“Rosies” honored at Charleston program
By Alex Thomas, WV MetroNews
CHARLESTON, W.Va. — If she had complied with the law, Anna Hess would likely not have worked for Mohawk Industries during World War II.
“I told a little white lie,” she said. “I went to work when I was 15 years old.”
Telling factory officials she was 18, Hess began building tire bands for trucks that would be used overseas by Allied troops.
Now 89, Hess was among 25 World War II female workers who were recognized Thursday in Charleston for their roles in manufacturing equipment for the American military and its allies.

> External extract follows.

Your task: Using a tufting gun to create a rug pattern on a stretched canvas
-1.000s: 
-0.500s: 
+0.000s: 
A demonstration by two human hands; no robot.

The female workers were referred to as “Rosie the Riveters,” named after a government campaign to encourage women to take a manufacturing job,
Hess said she grew up in “back in the head of one of the hollows” in Roane County. She still remembered the local reaction to Pearl Harbor on Dec. 7, 1941.
“The next morning, almost every young man in the neighborhood left for the draft board to volunteer for the service,” she said.
Hess’ four brothers and father left their Roane County home to Akron, Ohio, to work in the defense plant. Hess, her mother and her sister left months later, with Hess going to school and her mom getting a job riveting wings on aircraft, specifically B-29s.
Hess learned of a job opportunity at the nearby tire plant from a classmate in 1943.
“I went in and told them I was 18 years old,” she added.
Hess worked at the tire factory for two months — turning 16 during this period — before her secret became known.
“A general manager called me in and said, ‘I hear you need a working permit,'” she laughed. “He gave me a working permit and said, ‘Young lady, you get out there and you get to work.'”
Thanks! Plain and Simple held the event at the Women’s Club of Charleston. The organization started its “Rosie the Riveter” program in 2011, with volunteers interviewing the women to learn their stories
West Virginia Delegate Barbara Evans Fleischauer, D-Monongalia, served as the event chairperson. She said honoring and listening to these women is important, especially given the limited amount of time.
“We needed to officially recognize them as a state before any more were gone,” Fleischauer said. “We had been planning this for about six months, and two of the women that we identified as likely able to come died.”
Fleischauer said each “Rosie” has a story about perseverance and unity that needs to be known for future generations.
“We need to hear that it’s time to come together,” she said. “We need to pull together because we’re a country and we need to act like a country that’s one united.”
Hess’ story in Akron continued after the war. She stayed and manufactured tires for passenger vehicles, though shifts at the plant did change; the war schedule of three eight-hour shifts became four six-hour shifts to provide jobs for returning soldiers.
“I saw this young man coming into work with us one day and we hadn’t seen any good-looking young men for a young time,” she said.
The man was who would end up being her late husband, Franklin. He had joined the National Guard and was stationed in Alaska when Pearl Harbor happened. He joined the plant in 1946.
“Eight months (after we met), I married him,” she said, smiling.
The Hesses worked at the plant until 1948, when they moved to Morgantown, Franklin’s hometown.
Anna Hess said she was touched by the recognition of the “Rosies,” and hope the young women of 2017 understand the sacrifices of those who came before them.
“Our generation opened up the jobs for women and the things they learned they could do after seeing what women during World War II did,” she said.
Fleischauer said interviews with the women are being completed and the recordings will later be archived.